Two weeks after intense training, the team sets out to Izu, to find more intense training awaits. It is also selection test for regular team players.

==Characters==
- Amakuni Saruno (猿野天国, Saruno Amakuni)
Third baseman. Saruno is a fifteen-year-old freshman in high school. He is loud, obnoxious, perverted and often cracks corny jokes. Saruno tries several sports clubs in his desperation to find a girlfriend and finally settles on baseball in an attempt to win the affections of its manager, Torii Nagi, a polite and sweet girl who used to play softball. Saruno acts before he thinks and constantly exaggerates his baseball abilities despite the fact that he is a complete beginner. But although his bragging is empty, he has an amazingly powerful swing and has the potential to become a great baseball player. He is the only person to have surpassed Juunishi's legendary "Mr. Fullswing" Muranaka by accomplishing the same feat that earned Muranaka his record: hitting the school clock with a baseball from the baseball field.
- Nagi Torii (鳥居凪, Torii Nagi)
Baseball team manager. She is a polite, sweet, supportive and quiet girl who used to play softball in junior high. She loves baseball and wants to be around the sport even though she can not play it very well. She is the reason that Saruno decides to join the baseball club.
- Kengo Sawamatsu (沢松健吾, Sawamatsu Kengo)
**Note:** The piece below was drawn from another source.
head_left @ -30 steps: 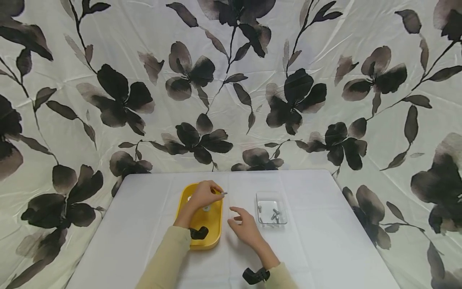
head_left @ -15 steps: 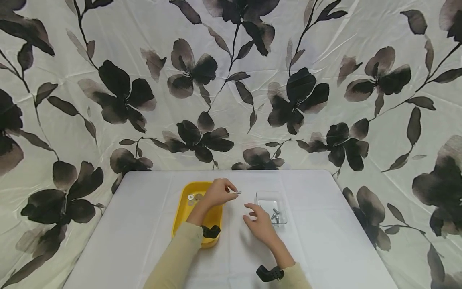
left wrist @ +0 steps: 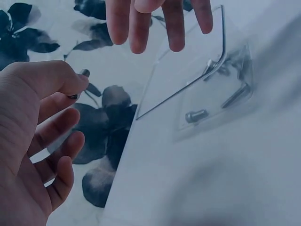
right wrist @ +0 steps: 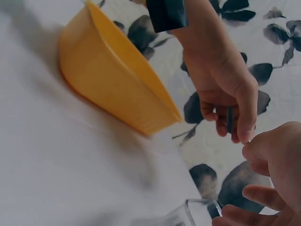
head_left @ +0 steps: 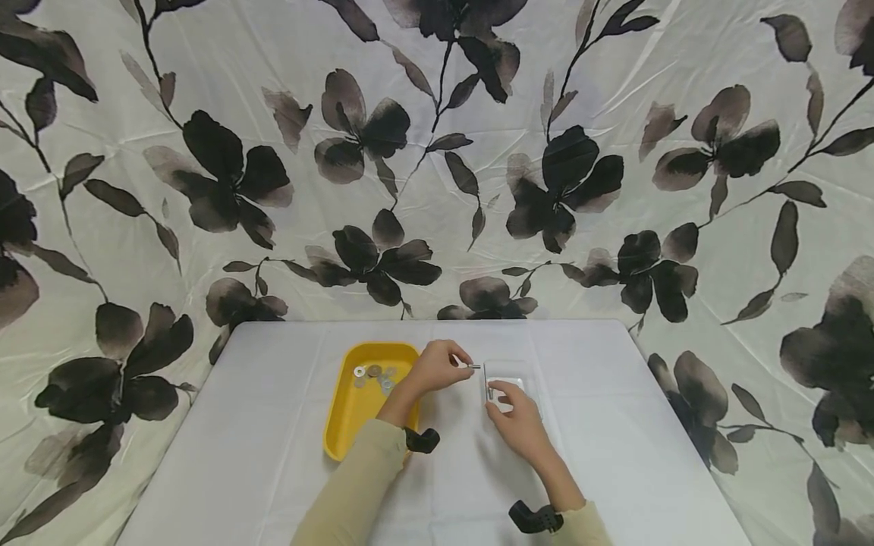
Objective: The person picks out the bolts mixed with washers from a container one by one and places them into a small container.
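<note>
Between thumb and index finger my left hand pinches a small silver bolt, its end poking out to the right. In the left wrist view the bolt shows at the fingertips of the left hand. My right hand hovers over the clear plastic box, thumb and fingers apart and loosely bent. Its fingers hang above the box in the left wrist view. Several bolts lie inside the box; the right hand hides most of them in the head view.
A yellow tray stands left of the box, with several washers of differing sizes in its far half. The white tabletop ends at a floral cloth behind it.
The left hand has carried the bolt rightward from over the yellow tray to the clear box's left side. The right hand has also shifted right, now over the box. The washers are uncovered.
</note>
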A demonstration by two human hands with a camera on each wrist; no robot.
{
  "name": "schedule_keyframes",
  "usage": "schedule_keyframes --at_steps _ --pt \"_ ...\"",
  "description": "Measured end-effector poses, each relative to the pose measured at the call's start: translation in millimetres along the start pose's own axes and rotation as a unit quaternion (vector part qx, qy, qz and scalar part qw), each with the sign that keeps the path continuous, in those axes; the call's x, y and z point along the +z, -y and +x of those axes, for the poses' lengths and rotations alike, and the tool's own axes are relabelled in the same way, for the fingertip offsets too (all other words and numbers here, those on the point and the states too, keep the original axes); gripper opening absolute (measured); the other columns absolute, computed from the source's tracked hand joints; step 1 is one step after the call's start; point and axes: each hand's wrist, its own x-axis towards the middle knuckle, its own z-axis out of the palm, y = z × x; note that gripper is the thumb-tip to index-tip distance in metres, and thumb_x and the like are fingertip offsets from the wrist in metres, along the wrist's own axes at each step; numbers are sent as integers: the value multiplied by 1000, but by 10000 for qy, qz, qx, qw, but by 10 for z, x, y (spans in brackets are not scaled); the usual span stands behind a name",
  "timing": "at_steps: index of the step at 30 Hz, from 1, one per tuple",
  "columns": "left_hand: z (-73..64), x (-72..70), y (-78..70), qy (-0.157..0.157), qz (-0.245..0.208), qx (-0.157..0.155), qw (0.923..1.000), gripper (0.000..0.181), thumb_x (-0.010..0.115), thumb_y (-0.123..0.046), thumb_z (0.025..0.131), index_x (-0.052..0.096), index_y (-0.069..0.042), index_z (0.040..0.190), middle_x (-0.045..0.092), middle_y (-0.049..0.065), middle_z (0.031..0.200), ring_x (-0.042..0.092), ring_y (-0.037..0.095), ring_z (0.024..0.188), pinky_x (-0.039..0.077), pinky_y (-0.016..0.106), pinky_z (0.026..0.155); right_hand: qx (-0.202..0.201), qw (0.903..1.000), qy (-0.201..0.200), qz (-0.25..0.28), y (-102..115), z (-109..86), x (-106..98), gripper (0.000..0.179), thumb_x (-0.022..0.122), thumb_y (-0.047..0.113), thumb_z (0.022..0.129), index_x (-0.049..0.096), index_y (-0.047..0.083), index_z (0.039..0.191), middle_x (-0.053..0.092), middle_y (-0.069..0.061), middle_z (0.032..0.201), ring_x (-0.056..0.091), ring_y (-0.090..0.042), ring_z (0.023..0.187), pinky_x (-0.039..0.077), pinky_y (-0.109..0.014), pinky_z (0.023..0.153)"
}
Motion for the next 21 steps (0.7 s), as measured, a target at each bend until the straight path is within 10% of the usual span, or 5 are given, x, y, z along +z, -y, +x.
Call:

Saruno's best friend and adviser. Their friendship is questionable sometimes, though, as they make fun, yell at and fight each other often. Sawamatsu helps Saruno train for the entrance exam to the baseball club.

==Publication==
Written and illustrated by Shinya Suzuki, Mr. Fullswing was serialized for five years in Shueisha's shōnen manga magazine Weekly Shōnen Jump from May 8, 2001, to May 8, 2006. (Note: Debuted in the magazine's 23rd issue of 2001 (cover date May 21), released on May 8 of that same year.) Shueisha collected its 227 chapters in 24 tankōbon volumes, released from November 2, 2001, to September 4, 2006. Shueisha republished the series in 15 bunkoban volumes, released from October 18, 2011, to May 18, 2012.